The old cathedral in the historic centre of Coventry was destroyed during an air raid in the Second World War. In 1951 Spence was chosen from over 200 architects who had entered a competition to design a new cathedral to replace it.

“I saw the old cathedral as standing clearly for the sacrifice, one side of the Christian Faith and I knew my task was to design a new one which should stand for the Triumph of the Resurrection”

- Sir Basil Spence in his book, 'Phoenix at Coventry'

Spence chose to keep the ruins of the old cathedral intact – the only competition entrant to do so - and link them to the new cathedral with a high porch.

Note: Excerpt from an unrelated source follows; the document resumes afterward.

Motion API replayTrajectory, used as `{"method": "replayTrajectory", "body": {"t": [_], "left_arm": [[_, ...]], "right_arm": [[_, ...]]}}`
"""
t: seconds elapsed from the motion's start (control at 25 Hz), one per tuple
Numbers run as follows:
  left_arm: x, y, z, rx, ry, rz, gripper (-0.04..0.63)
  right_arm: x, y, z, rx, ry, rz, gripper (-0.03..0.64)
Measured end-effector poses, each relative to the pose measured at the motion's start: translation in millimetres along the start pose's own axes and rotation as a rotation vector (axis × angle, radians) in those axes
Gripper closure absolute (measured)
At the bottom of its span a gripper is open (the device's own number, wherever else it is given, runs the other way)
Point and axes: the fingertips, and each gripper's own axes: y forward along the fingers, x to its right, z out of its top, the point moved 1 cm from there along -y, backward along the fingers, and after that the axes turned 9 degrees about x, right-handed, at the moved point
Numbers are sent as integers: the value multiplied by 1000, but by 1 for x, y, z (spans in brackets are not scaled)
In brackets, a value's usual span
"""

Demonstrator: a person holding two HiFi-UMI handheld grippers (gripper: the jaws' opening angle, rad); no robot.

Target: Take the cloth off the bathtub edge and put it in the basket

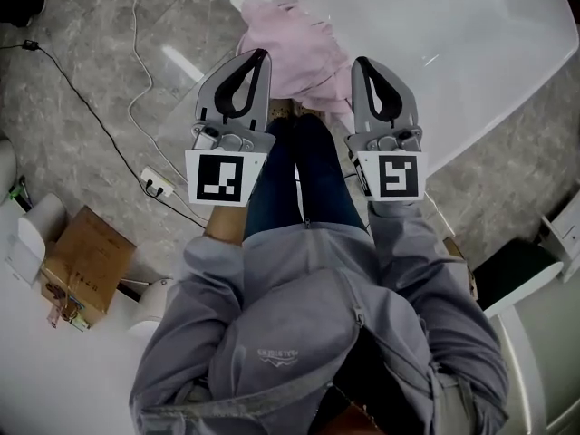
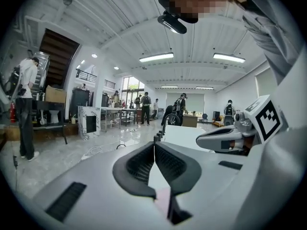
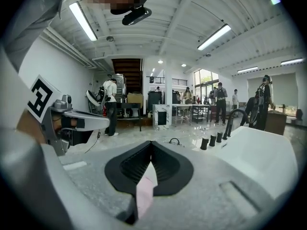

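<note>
Cloth [image 1: 294, 48] is lying bunched over the bathtub [image 1: 471, 53] rim. Left gripper [image 1: 261, 57] and right gripper [image 1: 360, 63] are hovering side by side near it, jaws pressed together, apparently pinching nothing.

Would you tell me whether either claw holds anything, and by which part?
Nothing: left claw and right claw are shut empty; the pink cloth lies on the bathtub edge.

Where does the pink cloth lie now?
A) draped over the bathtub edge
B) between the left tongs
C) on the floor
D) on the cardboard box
A: the head view shows the pink cloth bunched over the rim of the white bathtub.
</note>
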Motion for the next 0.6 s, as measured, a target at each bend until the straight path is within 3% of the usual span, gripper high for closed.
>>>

The main body of the new building is constructed of red sandstone. Projecting out are the circular Chapel of Unity and the Chapel of Industry. Zigzag walls let angled windows direct light down the nave towards the altar. Large artworks commissioned by Spence include the baptistery window stained glass by John Piper and Patrick Reyntiens, a bronze sculpture of St Michael by Jacob Epstein, and the tapestry behind the main altar by Graham Sutherland.

Spence wrote a book entitled ‘Phoenix at Coventry’ on his experience as architect of the cathedral that brought him worldwide fame.